A Jewelry Designer Lends Her Sculptural, Gem-Encrusted Vision to the Row - The New York Times
Wednesday, November 27, 2019

A Jewelry Designer Lends Her Sculptural, Gem-Encrusted Vision to the Row - The New York Times

This summer, the Brazilian-born, New York-based designer Ana Khouri exhibited her high jewelry at the Musée des Arts Décoratifs in Paris. Meanwhile, the American fashion designer Mary-Kate Olsen, who runs the Row with her sister Ashley, was in town as well, and she and Khouri ended up having a rendezvous at the Ritz.

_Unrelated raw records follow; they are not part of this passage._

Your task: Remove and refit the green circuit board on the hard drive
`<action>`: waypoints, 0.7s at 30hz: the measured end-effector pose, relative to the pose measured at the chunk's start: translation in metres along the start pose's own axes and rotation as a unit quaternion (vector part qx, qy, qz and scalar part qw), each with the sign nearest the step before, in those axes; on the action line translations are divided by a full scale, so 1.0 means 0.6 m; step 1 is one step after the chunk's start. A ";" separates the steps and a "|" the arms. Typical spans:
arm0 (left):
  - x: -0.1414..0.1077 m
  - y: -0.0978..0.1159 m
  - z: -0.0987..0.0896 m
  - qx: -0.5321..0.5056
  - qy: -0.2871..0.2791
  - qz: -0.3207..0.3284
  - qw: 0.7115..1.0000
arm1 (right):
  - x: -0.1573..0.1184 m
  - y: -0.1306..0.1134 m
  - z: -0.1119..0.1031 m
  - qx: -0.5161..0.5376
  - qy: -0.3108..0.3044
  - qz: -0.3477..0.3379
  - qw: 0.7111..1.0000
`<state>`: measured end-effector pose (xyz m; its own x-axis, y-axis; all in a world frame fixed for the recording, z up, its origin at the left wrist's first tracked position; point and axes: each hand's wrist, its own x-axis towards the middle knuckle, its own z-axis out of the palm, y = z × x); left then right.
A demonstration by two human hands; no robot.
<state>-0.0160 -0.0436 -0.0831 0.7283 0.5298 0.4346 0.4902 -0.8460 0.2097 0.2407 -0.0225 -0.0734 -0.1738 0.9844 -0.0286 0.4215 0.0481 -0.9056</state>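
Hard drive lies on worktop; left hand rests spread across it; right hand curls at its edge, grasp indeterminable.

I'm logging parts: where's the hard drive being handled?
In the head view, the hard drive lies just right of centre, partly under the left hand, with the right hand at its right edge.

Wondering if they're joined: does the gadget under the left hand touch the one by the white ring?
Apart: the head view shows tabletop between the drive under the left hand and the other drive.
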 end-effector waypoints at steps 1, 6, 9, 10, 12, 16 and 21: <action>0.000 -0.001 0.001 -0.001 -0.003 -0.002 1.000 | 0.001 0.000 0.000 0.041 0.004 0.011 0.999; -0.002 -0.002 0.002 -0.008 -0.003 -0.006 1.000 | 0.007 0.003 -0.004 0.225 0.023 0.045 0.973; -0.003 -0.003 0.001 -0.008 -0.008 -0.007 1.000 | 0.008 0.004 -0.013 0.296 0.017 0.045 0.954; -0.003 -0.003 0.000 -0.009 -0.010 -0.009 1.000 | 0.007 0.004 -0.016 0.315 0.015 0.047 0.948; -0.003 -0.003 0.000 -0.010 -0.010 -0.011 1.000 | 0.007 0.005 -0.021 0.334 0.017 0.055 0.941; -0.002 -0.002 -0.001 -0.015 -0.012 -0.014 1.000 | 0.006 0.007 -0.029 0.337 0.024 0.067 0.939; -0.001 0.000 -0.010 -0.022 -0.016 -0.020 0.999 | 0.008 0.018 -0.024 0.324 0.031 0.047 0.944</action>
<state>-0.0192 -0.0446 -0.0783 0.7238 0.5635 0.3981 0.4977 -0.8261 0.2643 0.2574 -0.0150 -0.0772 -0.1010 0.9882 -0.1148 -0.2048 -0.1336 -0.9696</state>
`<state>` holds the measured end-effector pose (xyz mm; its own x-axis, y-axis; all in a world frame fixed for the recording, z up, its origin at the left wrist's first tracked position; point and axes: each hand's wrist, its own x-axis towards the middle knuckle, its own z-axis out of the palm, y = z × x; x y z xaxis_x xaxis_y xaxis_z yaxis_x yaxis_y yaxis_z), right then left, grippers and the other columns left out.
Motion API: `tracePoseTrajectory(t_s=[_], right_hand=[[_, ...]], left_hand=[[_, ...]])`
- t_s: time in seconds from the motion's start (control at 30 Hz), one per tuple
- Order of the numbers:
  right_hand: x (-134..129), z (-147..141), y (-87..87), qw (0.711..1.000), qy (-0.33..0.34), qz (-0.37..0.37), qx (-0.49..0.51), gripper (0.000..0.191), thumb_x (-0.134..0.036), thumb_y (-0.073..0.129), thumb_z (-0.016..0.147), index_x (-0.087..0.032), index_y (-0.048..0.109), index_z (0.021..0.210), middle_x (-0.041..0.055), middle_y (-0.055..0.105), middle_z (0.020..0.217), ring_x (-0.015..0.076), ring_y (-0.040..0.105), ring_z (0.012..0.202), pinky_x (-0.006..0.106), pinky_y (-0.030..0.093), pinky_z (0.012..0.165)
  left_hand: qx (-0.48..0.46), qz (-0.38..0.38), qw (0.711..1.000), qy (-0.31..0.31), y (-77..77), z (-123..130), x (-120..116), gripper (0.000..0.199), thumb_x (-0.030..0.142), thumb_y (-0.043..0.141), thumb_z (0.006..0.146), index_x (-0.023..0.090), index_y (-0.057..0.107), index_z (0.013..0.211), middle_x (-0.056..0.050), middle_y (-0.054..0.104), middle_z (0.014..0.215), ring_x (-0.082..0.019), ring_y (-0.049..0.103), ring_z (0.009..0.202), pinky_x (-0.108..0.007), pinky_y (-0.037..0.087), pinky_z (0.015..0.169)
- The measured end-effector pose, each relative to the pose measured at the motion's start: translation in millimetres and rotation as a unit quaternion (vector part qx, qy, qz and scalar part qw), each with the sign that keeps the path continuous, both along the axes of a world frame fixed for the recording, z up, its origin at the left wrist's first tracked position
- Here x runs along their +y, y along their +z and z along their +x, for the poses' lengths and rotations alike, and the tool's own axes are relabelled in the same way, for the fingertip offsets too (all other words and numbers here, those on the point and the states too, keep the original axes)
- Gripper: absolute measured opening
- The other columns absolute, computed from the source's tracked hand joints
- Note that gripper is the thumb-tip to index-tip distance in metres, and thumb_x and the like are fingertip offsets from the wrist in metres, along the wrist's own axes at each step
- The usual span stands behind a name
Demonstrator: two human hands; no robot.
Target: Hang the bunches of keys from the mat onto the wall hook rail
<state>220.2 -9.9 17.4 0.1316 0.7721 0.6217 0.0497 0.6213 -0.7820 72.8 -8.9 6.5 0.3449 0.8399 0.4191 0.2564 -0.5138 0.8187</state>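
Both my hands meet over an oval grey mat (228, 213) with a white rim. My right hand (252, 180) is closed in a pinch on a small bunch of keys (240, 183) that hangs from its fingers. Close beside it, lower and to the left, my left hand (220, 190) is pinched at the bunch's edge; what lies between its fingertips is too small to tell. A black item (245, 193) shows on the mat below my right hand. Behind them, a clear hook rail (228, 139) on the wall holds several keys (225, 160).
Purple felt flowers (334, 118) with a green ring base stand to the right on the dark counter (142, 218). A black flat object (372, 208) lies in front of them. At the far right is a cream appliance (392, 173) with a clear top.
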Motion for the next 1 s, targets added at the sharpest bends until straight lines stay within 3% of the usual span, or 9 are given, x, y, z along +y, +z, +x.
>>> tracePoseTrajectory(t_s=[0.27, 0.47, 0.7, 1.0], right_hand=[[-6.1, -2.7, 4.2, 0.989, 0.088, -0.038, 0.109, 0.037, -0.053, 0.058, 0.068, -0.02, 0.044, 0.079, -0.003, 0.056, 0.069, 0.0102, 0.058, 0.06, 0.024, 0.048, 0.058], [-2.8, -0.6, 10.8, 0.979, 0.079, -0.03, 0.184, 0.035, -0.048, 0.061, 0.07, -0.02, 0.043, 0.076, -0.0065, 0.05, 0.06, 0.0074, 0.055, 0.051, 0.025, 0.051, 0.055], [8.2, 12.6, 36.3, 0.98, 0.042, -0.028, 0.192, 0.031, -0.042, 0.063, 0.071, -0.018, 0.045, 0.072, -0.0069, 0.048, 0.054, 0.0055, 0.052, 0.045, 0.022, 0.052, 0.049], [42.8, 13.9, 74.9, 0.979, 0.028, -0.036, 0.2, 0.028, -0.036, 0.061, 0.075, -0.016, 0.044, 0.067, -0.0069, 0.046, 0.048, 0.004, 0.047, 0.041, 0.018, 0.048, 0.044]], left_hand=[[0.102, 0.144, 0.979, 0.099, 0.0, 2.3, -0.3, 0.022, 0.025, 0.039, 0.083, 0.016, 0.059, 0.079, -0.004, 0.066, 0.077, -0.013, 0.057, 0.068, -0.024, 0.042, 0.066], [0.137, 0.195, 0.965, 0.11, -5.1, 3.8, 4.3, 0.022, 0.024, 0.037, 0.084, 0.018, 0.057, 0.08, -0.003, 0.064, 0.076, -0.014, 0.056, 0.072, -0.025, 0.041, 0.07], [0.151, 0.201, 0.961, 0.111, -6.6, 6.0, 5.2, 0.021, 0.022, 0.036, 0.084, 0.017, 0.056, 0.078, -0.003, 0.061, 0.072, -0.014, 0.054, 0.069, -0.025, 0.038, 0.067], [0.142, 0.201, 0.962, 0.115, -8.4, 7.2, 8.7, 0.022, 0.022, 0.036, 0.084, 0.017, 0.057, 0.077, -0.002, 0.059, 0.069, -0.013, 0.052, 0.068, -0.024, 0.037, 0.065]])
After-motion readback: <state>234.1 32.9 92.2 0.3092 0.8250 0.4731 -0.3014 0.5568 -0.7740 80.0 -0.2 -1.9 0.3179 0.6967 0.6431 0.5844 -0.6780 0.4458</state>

The meeting was originally so Olsen could shop for herself, but by the end of the week, they’d decided that the Row stores would start carrying some of Khouri’s latest pieces — and would later partner on a small collection of entirely new ones.

Like many intriguing collaborations, Ana Khouri with the Row, which consists of two black- and white-gold ear cuffs, one slightly larger than the other, and one black- and white-gold ring, all entirely pavéd in emeralds — the ring alone is set with 560 stones — is an unexpected pairing. The Row sells more vintage jewelry than contemporary pieces, and is known for an elegant but austere aesthetic. Yet for all of their decadence, Khouri’s works have a certain restraint. The designer, who trained as a sculptor and still keeps an art studio in Brooklyn, is primarily concerned with form. “She’s a true artist, and it shows in her work,” Ashley Olsen wrote in an email.

Khouri, 38, grew up near her family’s farm outside of Londrina, a city west of São Paulo. “I was always outside or using my hands and making things,” she says. These days, she concentrates on her sculptural pieces, many of which hug the ear or the finger; she spent nearly a year working with artisans and a 3-D imaging machine to perfect the clasps used for the ear pieces. “The other challenge was adding volume while removing what was unneeded and keeping things light,” says Khouri. Unlike some minimalists, though, she finds meaning beyond the fact of the physical object. She’s partial to emeralds because both her grandmother and her mother wore them, and because the stone is thought to promote healing. And she feels that the ear pieces’ shape — a rounded-edged link — speaks to a greater interconnectedness. Or, as Khouri says, “the idea that we’re all part of the same thing, something bigger than ourselves.”